BEGIN Source data

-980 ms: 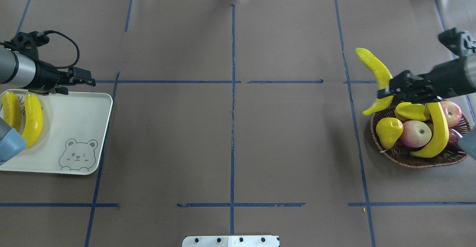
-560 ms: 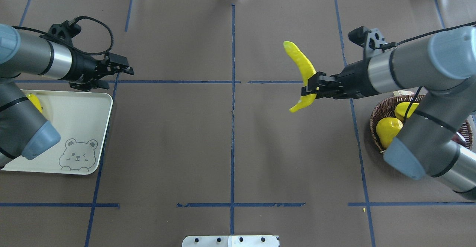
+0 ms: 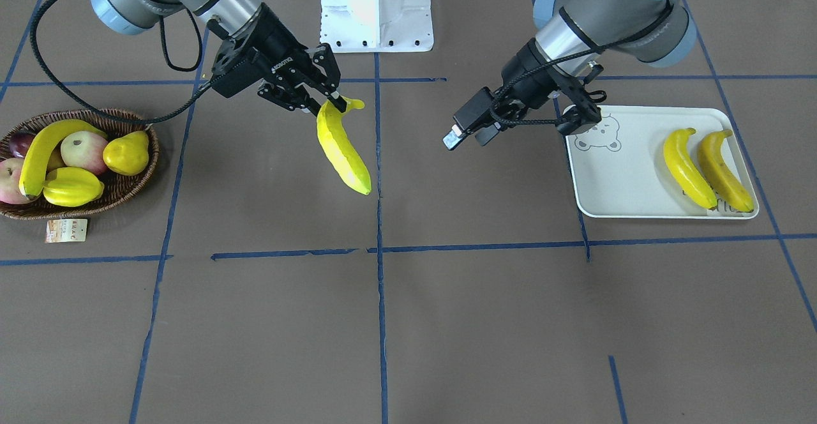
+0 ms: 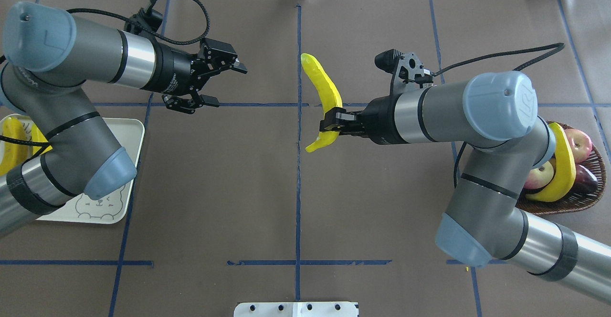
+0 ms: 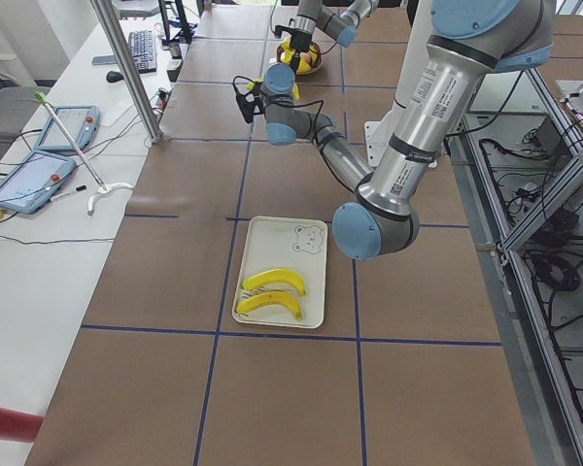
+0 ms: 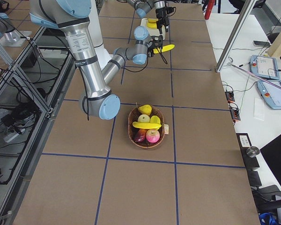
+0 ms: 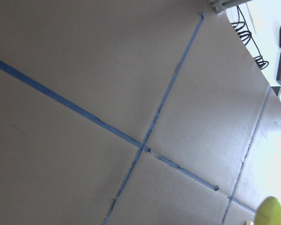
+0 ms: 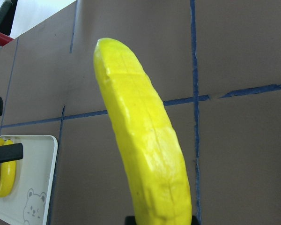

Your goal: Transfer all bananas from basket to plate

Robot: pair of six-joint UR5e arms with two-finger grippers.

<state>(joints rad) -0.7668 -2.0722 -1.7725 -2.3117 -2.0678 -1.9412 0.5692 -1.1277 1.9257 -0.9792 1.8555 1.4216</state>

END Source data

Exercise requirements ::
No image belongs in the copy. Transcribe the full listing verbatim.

Result of the exercise ::
-980 ms: 
-560 ms: 
+0 ms: 
+0 ms: 
+0 ms: 
+0 ms: 
+0 ms: 
+0 ms: 

Your goal: Transfer all bananas from basket to plate

Robot: pair of six-joint UR5e arms with two-finger grippers.

<state>(joints rad) -0.7668 -2.0722 -1.7725 -2.3117 -2.0678 -1.9412 0.5692 -1.1277 1.9257 -0.9792 1.8555 1.4216</state>

What was requested is fully covered by this answer.